The effect of this speculative swirl on Missouri athletes and coaches is disparate.

“It would surprise me a lot,” said freshman basketball guard Michael Dixon when asked whether he anticipated an announcement by Missouri as early as September.

Senior basketball guard J.T. Tiller, meanwhile, said it would not surprise him at all.

“We’ve heard the talk,” Tiller said. “It’s everywhere. The more talk you hear the more it is a consideration.”

Kim English, a sophomore MU basketball player, said: “I wouldn’t be surprised. I love the Big 12. But I’m just ready to play winning basketball, anywhere. I don’t really care where.”

Michelle Collins, a senior on Missouri’s Big 12 champion soccer team — from Naperville, Ill., in the heart of Big Ten country — trusts the MU administration will do the right thing.

“As long as Mizzou continues to grow, if moving to the Big Ten helps that notoriety, sure, go for it,” Collins said. “If not, Mizzou athletics is still due for big things.”

MU softball coach Ehren Earleywine is one of those who profess a preference for remaining in the Big 12. But Earleywine said, “it wouldn’t surprise me” if MU wound up in the Big Ten sooner than later.

“I was just talking to my wife about that,” he said. “I think the talks are getting heated up. At the end of the day, the money is going to do the ultimate talking. It’s going to make the decision. And I think there’s a lot of money to be gained.”

One of the most-often-cited examples is that out of the Big 12’s revenue sharing plan for football, Missouri gained $12 million at the last split, while the average payout for the 11 Big Ten teams was more than $21 million.

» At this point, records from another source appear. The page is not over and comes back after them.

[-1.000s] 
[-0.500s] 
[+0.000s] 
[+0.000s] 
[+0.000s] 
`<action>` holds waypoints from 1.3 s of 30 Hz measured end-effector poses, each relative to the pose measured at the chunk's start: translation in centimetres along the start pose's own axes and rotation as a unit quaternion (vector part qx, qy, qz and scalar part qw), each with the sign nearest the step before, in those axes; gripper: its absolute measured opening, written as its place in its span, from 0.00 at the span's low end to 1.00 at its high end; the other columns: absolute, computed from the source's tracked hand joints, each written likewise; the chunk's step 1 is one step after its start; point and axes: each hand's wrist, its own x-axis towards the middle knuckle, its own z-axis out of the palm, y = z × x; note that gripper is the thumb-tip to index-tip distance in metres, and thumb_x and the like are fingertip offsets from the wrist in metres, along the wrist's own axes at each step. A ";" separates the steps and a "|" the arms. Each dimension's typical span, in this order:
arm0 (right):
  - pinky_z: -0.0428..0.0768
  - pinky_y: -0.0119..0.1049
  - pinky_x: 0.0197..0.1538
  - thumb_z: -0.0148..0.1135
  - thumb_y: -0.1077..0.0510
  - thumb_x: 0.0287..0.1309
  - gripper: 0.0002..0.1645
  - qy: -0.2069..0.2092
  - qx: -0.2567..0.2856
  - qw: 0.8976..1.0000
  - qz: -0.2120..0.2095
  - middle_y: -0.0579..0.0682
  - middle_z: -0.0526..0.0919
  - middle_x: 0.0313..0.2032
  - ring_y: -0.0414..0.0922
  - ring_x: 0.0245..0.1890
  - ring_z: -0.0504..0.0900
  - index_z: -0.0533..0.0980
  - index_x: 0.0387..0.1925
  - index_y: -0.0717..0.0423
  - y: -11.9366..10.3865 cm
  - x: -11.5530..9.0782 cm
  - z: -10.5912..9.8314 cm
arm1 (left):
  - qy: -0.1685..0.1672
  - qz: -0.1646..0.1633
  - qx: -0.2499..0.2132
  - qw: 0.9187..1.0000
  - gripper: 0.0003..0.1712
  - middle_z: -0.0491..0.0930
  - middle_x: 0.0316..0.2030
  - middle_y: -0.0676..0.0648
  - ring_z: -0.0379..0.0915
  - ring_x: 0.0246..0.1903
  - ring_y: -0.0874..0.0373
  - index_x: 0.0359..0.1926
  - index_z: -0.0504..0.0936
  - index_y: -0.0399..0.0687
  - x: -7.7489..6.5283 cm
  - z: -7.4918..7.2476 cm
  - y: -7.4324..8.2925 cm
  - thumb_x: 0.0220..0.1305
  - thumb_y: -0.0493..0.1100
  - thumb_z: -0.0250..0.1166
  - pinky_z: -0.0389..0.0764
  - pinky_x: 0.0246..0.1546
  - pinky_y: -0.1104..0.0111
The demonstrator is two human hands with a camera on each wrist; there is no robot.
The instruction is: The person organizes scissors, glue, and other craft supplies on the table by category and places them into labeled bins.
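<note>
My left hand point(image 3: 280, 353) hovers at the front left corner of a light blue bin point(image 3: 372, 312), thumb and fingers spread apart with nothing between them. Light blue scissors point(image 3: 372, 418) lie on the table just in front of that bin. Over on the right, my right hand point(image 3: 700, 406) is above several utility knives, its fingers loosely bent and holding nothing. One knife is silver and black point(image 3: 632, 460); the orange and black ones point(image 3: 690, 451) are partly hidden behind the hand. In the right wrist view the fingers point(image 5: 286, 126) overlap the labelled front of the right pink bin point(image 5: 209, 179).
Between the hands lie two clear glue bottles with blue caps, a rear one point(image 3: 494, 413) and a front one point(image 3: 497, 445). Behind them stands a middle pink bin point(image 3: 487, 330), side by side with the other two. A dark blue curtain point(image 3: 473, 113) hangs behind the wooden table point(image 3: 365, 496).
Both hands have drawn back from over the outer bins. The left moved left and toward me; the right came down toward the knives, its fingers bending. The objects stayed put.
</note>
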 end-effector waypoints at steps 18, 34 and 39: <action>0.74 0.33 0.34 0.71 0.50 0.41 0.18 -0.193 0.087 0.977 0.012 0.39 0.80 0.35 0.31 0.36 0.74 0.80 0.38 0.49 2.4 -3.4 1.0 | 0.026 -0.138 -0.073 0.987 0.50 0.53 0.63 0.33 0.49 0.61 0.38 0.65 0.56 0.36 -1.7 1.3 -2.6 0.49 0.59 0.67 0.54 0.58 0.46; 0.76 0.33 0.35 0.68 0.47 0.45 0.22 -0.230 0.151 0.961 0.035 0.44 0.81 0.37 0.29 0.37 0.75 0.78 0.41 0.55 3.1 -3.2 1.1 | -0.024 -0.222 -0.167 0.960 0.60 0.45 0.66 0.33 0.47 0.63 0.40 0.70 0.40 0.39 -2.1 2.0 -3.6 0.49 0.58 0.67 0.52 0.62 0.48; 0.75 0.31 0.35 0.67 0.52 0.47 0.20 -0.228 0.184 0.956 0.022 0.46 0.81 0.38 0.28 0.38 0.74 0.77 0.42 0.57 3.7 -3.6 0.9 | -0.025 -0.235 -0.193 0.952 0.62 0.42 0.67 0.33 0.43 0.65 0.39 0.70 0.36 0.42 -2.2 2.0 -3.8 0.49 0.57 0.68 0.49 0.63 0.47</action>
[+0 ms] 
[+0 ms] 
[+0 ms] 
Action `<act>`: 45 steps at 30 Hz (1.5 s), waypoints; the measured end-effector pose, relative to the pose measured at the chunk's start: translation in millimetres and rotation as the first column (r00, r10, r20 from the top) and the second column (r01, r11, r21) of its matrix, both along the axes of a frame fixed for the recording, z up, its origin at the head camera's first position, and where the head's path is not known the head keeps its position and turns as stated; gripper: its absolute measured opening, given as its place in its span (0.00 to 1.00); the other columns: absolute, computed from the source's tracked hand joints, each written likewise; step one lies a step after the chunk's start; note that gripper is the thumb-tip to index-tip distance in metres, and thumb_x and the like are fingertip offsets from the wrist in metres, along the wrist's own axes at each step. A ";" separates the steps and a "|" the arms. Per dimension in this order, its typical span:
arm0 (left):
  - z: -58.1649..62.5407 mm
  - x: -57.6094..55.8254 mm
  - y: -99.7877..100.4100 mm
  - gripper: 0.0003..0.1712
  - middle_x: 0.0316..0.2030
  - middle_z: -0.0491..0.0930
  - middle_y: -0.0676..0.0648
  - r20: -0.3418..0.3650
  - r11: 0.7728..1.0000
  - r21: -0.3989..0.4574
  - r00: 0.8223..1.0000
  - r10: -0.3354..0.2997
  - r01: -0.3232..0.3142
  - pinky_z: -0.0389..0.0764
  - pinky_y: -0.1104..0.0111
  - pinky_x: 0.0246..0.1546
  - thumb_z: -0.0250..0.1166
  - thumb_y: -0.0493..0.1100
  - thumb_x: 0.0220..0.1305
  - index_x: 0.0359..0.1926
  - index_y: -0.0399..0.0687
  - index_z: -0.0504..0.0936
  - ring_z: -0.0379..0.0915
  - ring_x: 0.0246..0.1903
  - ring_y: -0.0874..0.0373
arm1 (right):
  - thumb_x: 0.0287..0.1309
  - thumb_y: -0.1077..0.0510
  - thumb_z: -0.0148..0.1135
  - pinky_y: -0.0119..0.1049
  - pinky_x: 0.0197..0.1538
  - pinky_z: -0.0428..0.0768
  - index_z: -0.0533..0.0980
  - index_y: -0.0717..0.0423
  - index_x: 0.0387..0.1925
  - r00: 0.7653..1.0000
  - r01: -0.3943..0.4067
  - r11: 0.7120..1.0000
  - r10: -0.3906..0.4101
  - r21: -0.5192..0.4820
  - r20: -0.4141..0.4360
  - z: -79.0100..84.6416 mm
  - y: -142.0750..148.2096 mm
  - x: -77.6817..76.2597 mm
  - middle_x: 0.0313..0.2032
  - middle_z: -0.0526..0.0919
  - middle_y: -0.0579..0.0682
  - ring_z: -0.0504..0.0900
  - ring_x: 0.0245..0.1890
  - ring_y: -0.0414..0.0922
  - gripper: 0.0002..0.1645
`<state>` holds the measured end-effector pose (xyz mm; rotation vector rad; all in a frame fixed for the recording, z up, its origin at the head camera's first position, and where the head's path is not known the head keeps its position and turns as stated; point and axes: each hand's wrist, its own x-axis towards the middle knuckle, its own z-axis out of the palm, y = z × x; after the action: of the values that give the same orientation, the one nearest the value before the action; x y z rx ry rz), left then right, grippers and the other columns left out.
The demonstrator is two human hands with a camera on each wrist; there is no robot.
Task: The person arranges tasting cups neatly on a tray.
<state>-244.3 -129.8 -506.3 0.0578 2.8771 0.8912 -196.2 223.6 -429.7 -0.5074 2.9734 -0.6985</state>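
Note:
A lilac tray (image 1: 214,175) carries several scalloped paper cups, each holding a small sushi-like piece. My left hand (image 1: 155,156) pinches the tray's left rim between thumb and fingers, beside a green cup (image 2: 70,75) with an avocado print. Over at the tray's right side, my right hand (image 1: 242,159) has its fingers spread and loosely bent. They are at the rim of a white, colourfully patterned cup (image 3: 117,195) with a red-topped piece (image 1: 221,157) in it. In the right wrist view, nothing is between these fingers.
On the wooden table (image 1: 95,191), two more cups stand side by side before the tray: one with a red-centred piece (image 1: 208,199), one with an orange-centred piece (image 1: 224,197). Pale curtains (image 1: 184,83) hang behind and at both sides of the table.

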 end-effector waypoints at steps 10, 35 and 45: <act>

There is still residual resentment at Missouri over the Big 12 allowing the Tigers to be passed over in several recent bowl placements by league teams the Tigers had beaten, particularly a BCS spot in the Orange Bowl that went to Kansas while Missouri went to the Cotton Bowl.

But the specifics of why Missouri would be a good fit in the Big Ten are not what is in the air as the 2009-10 school year winds down. Will the Big Ten will extend an invitation that so many contend now will be readily accepted, or is it possible that Missouri might remain in the Big 12?

“Honestly, at this point, nothing would surprise me,” said Wayne Kreklow, who along with his wife, Susan, coaches MU volleyball and is the father of incoming freshman basketball player Ricky Kreklow.

“There have been so many rumors and stories circulating around. You’ve got all the big conferences positioning for all the what-ifs.

“We’re kind of on the sidelines, waiting to see when we’re sent into the game, and when we are, who we’re playing for.”